– Понятно. Не пойдешь, значит, за меня? Неровня я тебе. Я это всегда чувствовал.
Глафира быстро прошлась по комнате, щеки ее пылали.
– Глупости ты говоришь. Ровня, не ровня! Кто ж так деву к венцу зовет? Ты, Степка, ровно младенец. А может, старик, сединами убеленный. Женятся-то по любви, а не по обстоятельствам. Иль забыл? Я уже от одних обстоятельств сбежала. Баранов, плешивый старик, и тот мне руки целовал, на одно колено становился…
– На колени встать немудрено, – прошептал Степан. – Ты знаешь, что я тебя люблю.
– Да разве так любят? Что ты понимаешь в любви-то? Ты когда в армию свою поехал, меня спросил? Папенька-маменька запретили со мной встречаться, а ты и рад-радешенек, что депеша из полка пришла.
– Неправда! Я тебя спрашивал! Я тебя с собой звал.
– Ага, звал, – она едко рассмеялась. – Как, мол, приеду в Петербург, сразу тебе весточку пришлю. Пришлю весточку, а ты приезжай ко мне тайно. Как, мол, приедешь, так и обвенчаемся.
– Согласен, это наивно. Но я тогда был малец несмышленый, как умел, так и предлагал. А ты по своему обыкновению не ответила ни да ни нет. Только вскочила на своего Резвого, гикнула и ускакала в поля.
– Ой, не могу, – Глафира делала вид, что умирает от смеха, и даже засмеялась при этом хрипло, отрывисто.
Степан не удержался, тоже вскочил на ноги.
– Как я тебя сразу мог с собой взять? Не в казармы же тебя везти?
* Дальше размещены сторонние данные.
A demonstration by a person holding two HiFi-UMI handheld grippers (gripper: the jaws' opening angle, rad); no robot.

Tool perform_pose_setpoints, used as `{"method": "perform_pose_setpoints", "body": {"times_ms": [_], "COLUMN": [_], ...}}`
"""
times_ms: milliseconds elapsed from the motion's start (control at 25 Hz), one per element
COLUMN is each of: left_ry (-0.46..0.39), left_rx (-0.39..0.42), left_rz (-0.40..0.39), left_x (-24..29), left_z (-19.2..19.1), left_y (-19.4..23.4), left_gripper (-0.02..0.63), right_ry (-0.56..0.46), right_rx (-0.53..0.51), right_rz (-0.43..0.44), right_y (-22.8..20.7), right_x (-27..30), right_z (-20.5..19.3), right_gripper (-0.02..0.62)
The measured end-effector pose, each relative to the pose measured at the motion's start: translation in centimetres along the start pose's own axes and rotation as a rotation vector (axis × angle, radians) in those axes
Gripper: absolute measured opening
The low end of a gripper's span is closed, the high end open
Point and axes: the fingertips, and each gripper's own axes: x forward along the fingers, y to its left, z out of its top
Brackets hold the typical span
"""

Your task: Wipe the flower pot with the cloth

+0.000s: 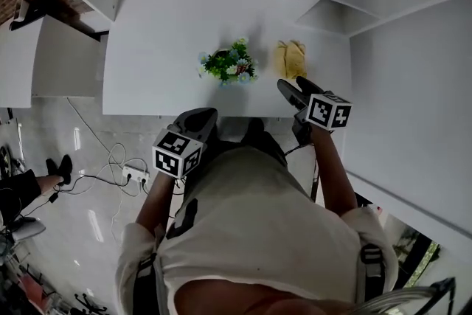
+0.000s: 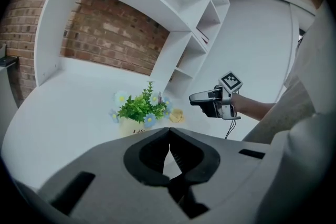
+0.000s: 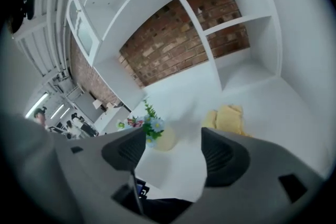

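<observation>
**Pot and cloth lie untouched on white desk**

A small pale flower pot (image 1: 228,74), filled with green foliage and blue and white blooms, stands upright at the centre of the head view, near the front edge of the white desk (image 1: 184,11). A crumpled yellow cloth (image 1: 290,59) lies on the desk just beside it, to the pot's right in the frame. The right gripper (image 1: 293,86) hangs just below the cloth in the frame, its jaws spread wide with nothing between them. The left gripper (image 1: 209,115), lower left of the pot and off the desk's edge, has its jaws closed together and empty. White shelving fills the upper right.
</observation>
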Motion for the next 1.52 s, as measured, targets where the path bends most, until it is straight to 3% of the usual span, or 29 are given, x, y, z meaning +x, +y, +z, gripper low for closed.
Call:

– Да не в казарме дело, а в том, что ты маменьку свою боялся пуще огня. Помнишь, как за гумном стояли, и ты мне песню пел.
– Не стояли, а сидели.
– Ну, сидели, какая разница. Ты все целоваться ко мне лез. И еще эта балалайка дурацкая. Трень-брень… И как ты мне про любовь складно пел! А потом увидел маменьку, так и захлопнулся. у соловья роток на замок. И еще за руку меня схватил. Давай, мол, спрячемся от греха. Я уже здесь, в столице конец этой песенки прочитала. Сочинение господина Ржевского: «страсть на лесть днесь променя, и не мыслишь про меня. О, неверный! Ныне стал пленен ты иною». Конец этих виршей ты в деревне опустил. И стихи дурацкие, и язык в них гнилой!
– Я за господина Ржевского не отвечаю, я тебе про любовь пел, а ты, мамзель Глория, как водится, тогда сбежала. Потому сбежала, что призрения своего скрыть не могла. Ты просто потешалась надо мной!
– Велика честь! Больно ты был мне нужен.
Они стояли друг против друга как два врага, бросая обвинения, и каждый уже не оправдаться хотел, а унизить собеседника, кольнуть побольнее, выплескивая накопившиеся обиды. Первым опомнился Степан, опустил сжатые кулаки.
– Я, Глаш, как приехал в Петербург, меня сразу в Смоленск перевели и тут же стали готовить к турецкой баталии. Я тогда, конечно, думал о тебе, но мало. Совсем другая жизнь началась, а кто я был – мальчишка. Война – штука страшная, Глаш, я даже вспоминать о ней не хочу. Много моих товарищей там полегло. А я жив остался, и спасибо Господу, не изувечен. После баталии отпустили меня домой на малую побывку. Сапоги начистил, собрался с визитом в Вешенки, а тут отец мне и говорит: «Не торопись, сын, Глаша Турлина утонула». Я думал, рехнусь умом с горя. Родители вкруг меня на цыпочках ходили, шепотом разговаривали. Потом отдышался маленько, приехал в полк и решил, значит, не судьба.
– Остудила тебя жизнь, стало быть…
Глафира стояла у окна притихшая, пристально следила за отраженным в стекле Степаном. Он сидел уткнув лицо в руки и говорил слова словно уже не ей, а самому себе. И удивлялся своим мыслям, и страдал, и не понимал, как жить дальше.